The New King James Version. Nashville: Thomas Nelson, 1982. Print.
29 At midnight GOD struck every firstborn in the land of Egypt, from the firstborn of Pharaoh, who sits on his throne, right down to the firstborn of the prisoner locked up in jail. Also the firstborn of the animals.
30 Pharaoh got up that night, he and all his servants and everyone else in Egypt—what wild wailing and lament in Egypt! There was not a house in which someone wasn’t dead.
31–32 Pharaoh called in Moses and Aaron that very night and said, “Get out of here and be done with you—you and your Israelites! Go worship GOD on your own terms. And yes, take your sheep and cattle as you’ve insisted, but go.

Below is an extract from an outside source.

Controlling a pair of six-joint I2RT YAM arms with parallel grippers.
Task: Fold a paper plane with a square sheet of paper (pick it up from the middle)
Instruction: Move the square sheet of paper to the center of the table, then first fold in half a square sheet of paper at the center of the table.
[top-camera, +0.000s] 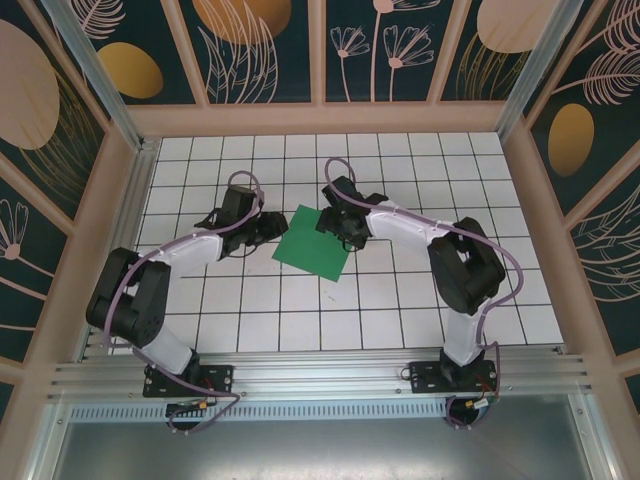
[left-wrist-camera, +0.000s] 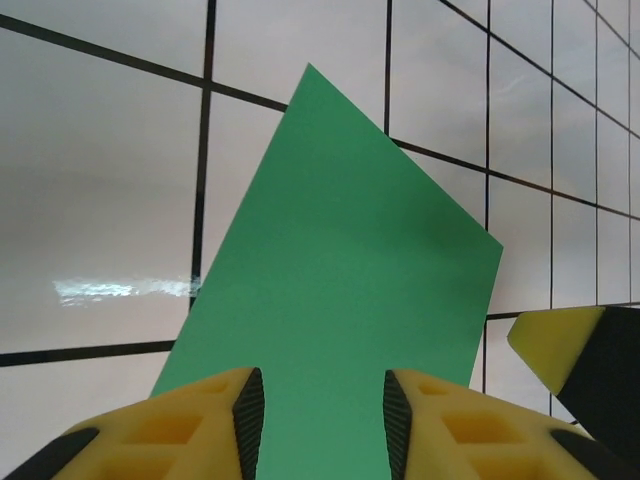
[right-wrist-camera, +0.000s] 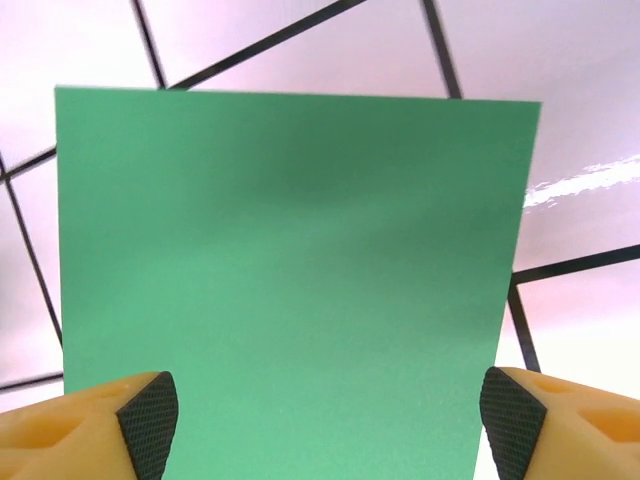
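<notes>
Over the flat square sheet of paper (top-camera: 312, 240), left gripper (left-wrist-camera: 323, 415) jaws stand narrowly parted, right gripper (right-wrist-camera: 328, 415) jaws wide apart.

Thin green square sheet of paper (top-camera: 312, 242) lies flat on the white tiled tabletop with black grid lines (top-camera: 250, 320), between the two tools. Left gripper (top-camera: 266, 230) sits at the sheet's left edge and right gripper (top-camera: 336, 224) at its far right edge, so they face each other across it.

From the left gripper (left-wrist-camera: 323, 405), the sheet (left-wrist-camera: 340, 280) runs under the gap between its fingers and stretches ahead, one corner farthest forward. A fingertip (left-wrist-camera: 555, 340) of the right gripper is ahead and to its right, just beside the sheet's edge.

From the right gripper (right-wrist-camera: 328, 410), the sheet (right-wrist-camera: 300, 240) spreads straight ahead. Both its fingers stand over the near part, well apart, and the tabletop lies beyond the far edge.
</notes>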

And bless me.”
33 The Egyptians could not wait to get rid of them; they pushed them to hurry up, saying, “We’re all as good as dead.”
34–36 The people grabbed their bread dough before it had risen, bundled their bread bowls in their cloaks and threw them over their shoulders. The Israelites had already done what Moses had told them; they had asked the Egyptians for silver and gold things and clothing. GOD saw to it that the Egyptians liked the people and so readily gave them what they asked for. Oh yes! They picked those Egyptians clean.

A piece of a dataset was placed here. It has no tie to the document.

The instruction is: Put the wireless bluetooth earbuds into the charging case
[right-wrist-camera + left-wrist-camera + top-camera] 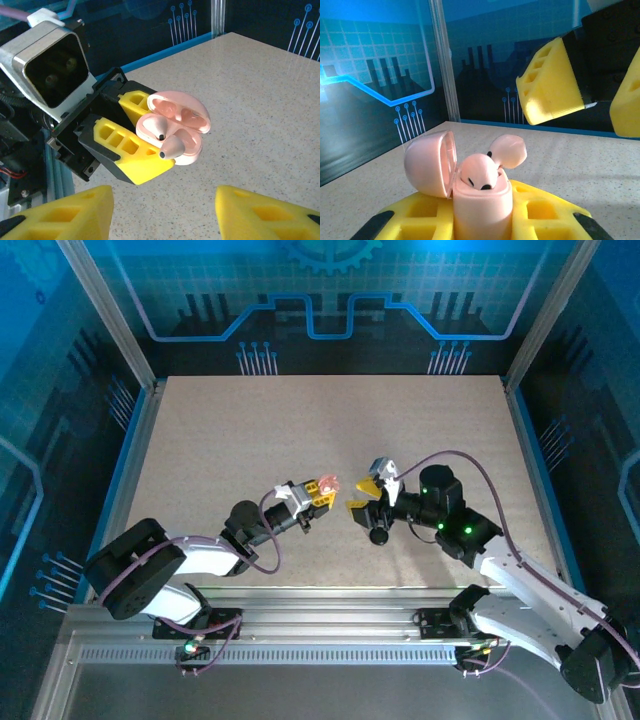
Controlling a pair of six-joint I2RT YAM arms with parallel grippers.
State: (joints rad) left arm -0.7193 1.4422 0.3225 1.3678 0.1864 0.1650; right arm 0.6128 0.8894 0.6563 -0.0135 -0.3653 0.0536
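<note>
Blue light tints the walls (60, 390); the worktop (300, 430) is evenly bright, with soft shadows; close foreground looks slightly blurred.

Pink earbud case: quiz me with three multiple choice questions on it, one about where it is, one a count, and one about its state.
1. Where is the case? A) on the metal rail B) between the left hand's fingers C) against the back wall
2. How many earbuds poke out of it? A) none B) four C) two
3. Its lid is: A) open B) shut C) missing
Answers: 1 B, the yellow fingers clamp its sides; 2 C, two pink ones stand in it; 3 A, the lid is swung back on its hinge.
</note>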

37–39 The Israelites moved on from Rameses to Succoth, about 600,000 on foot, besides their dependents. There was also a crowd of riffraff tagging along, not to mention the large flocks and herds of livestock. They baked unraised cakes with the bread dough they had brought out of Egypt; it hadn’t raised—they’d been rushed out of Egypt and hadn’t time to fix food for the journey.

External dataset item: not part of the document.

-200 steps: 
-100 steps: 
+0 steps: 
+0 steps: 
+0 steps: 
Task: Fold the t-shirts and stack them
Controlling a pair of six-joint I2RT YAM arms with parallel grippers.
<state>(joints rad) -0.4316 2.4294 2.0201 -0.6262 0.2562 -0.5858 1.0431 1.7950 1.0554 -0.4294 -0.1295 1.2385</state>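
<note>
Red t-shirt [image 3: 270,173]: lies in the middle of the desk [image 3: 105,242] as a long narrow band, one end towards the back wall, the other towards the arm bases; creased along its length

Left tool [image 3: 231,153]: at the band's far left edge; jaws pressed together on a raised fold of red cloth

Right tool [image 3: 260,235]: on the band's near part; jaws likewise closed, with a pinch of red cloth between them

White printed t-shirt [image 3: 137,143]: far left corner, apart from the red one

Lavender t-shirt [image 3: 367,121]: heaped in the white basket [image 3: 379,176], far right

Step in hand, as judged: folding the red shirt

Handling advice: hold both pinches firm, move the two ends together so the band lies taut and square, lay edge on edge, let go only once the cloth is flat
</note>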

Peterson, Eugene H. The Message: The Bible in Contemporary Language. Colorado Springs, CO: NavPress, 2005. Print.
King James Version
29 And it came to pass, that at midnight the LORD smote all the firstborn in the land of Egypt, from the firstborn of Pharaoh that sat on his throne unto the firstborn of the captive that was in the dungeon; and all the firstborn of cattle. 30 And Pharaoh rose up in the night, he, and all his servants, and all the Egyptians; and there was a great cry in Egypt; for there was not a house where there was not one dead. 31 And he called for Moses and Aaron by night, and said, Rise up, and get you forth from among my people, both ye and the children of Israel; and go, serve the LORD, as ye have said. 32 Also take your flocks and your herds, as ye have said, and be gone; and bless me also. 33 And the Egyptians were urgent upon the people, that they might send them out of the land in haste; for they said, We be all dead men. 34 And the people took their dough before it was leavened, their kneading troughs being bound up in their clothes upon their shoulders. 35 And the children of Israel did according to the word of Moses; and they borrowed of the Egyptians jewels of silver, and jewels of gold, and raiment: 36 And the LORD gave the people favor in the sight of the Egyptians, so that they lent unto them such things as they required. And they spoiled the Egyptians.
37 And the children of Israel journeyed from Rameses to Succoth, about six hundred thousand on foot that were men, beside children. 38 And a mixed multitude went up also with them; and flocks, and herds, even very much cattle. 39 And they baked unleavened cakes of the dough which they brought forth out of Egypt, for it was not leavened; because they were thrust out of Egypt, and could not tarry, neither had they prepared for themselves any victual.
The Holy Bible: King James Version. Electronic Edition of the 1900 Authorized Version. Bellingham, WA: Logos Research Systems, Inc., 2009. Print.